> **Required action**
Go to the line below containing "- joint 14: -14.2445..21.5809" and print exactly from there through the line containing "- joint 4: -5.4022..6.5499", both included. Print nothing else.

> **Source material**

· · · · ·

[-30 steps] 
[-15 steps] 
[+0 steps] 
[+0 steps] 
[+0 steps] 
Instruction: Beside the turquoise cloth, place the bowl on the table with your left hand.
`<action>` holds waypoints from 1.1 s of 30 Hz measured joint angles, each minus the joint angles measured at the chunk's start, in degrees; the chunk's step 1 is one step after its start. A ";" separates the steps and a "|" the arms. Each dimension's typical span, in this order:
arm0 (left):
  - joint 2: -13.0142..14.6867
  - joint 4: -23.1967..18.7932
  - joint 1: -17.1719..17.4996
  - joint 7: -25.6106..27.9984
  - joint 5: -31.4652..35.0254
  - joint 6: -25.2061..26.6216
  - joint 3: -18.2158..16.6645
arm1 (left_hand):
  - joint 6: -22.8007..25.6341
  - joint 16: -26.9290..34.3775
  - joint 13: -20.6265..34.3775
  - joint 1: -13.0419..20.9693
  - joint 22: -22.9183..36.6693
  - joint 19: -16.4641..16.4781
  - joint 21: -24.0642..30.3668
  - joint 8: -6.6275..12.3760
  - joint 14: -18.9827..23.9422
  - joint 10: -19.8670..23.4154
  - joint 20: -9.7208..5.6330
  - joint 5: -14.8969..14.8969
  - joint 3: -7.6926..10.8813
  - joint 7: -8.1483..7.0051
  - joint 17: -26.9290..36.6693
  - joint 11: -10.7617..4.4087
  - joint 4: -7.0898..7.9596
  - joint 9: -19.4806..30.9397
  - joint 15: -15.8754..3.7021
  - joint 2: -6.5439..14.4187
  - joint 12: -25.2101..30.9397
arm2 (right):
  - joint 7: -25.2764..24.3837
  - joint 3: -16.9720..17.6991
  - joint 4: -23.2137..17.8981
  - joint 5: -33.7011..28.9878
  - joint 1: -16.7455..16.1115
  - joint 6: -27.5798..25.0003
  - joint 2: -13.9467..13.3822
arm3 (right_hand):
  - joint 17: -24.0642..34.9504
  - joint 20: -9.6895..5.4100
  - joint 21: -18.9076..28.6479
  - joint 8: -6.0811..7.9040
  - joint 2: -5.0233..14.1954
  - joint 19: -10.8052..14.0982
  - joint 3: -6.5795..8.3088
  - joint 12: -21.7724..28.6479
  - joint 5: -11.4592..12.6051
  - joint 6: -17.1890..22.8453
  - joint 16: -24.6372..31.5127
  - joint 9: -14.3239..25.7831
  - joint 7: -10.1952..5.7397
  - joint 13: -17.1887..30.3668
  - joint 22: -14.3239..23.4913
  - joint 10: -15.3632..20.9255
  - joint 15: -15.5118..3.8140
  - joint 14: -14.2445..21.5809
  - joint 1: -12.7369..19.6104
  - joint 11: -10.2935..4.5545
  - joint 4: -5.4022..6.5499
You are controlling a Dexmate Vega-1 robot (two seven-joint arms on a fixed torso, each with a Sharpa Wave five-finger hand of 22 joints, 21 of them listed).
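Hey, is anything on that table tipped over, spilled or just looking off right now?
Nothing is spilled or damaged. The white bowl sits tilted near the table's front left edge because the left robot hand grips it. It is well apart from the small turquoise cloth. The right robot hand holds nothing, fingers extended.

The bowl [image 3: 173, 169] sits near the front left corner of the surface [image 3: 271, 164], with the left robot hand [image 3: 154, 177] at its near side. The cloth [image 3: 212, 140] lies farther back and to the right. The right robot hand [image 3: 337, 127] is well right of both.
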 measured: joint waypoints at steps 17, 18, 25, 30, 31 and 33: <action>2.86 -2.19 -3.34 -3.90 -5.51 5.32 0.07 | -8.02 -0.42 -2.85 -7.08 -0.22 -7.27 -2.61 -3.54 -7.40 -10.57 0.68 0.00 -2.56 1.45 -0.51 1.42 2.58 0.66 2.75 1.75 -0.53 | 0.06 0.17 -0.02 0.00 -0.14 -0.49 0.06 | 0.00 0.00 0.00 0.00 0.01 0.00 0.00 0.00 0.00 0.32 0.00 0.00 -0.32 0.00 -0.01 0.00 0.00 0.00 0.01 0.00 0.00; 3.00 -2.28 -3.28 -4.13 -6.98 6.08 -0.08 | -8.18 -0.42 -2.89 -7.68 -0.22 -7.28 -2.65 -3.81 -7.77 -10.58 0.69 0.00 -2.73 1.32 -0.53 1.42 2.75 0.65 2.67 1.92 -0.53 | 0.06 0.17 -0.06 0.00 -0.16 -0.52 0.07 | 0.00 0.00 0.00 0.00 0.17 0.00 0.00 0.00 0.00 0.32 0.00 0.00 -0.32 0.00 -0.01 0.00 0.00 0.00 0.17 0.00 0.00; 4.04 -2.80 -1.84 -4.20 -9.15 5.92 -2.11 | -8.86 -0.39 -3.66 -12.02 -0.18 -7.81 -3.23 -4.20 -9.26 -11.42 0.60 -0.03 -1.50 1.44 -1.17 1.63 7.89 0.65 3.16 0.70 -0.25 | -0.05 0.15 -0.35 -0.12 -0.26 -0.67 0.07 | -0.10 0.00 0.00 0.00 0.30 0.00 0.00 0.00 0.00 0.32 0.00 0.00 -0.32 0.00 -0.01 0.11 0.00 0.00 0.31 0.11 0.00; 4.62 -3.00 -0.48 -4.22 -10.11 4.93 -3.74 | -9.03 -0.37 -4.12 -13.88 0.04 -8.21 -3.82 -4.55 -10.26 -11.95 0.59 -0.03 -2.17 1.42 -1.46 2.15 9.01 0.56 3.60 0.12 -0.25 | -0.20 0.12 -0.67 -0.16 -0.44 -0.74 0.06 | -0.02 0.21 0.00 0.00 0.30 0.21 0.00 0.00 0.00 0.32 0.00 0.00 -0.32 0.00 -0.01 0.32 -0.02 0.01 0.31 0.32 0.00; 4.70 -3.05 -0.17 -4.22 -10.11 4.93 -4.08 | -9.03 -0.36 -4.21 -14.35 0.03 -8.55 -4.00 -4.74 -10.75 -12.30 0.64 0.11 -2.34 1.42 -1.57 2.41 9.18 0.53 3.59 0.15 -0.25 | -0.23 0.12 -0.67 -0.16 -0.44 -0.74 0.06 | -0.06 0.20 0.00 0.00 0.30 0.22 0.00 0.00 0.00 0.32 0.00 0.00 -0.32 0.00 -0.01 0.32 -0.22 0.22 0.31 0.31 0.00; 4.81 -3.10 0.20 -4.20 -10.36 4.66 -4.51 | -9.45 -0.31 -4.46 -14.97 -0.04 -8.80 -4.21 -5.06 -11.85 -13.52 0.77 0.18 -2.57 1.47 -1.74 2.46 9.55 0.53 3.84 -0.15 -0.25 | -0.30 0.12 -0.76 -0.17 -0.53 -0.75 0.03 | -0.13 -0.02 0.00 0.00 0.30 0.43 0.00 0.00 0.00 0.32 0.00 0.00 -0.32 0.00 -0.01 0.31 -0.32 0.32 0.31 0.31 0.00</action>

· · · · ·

> **Response below**
  - joint 14: -14.2445..21.5809
  - joint 1: -12.7369..19.6104
  - joint 11: -10.2935..4.5545
  - joint 4: -5.4022..6.5499

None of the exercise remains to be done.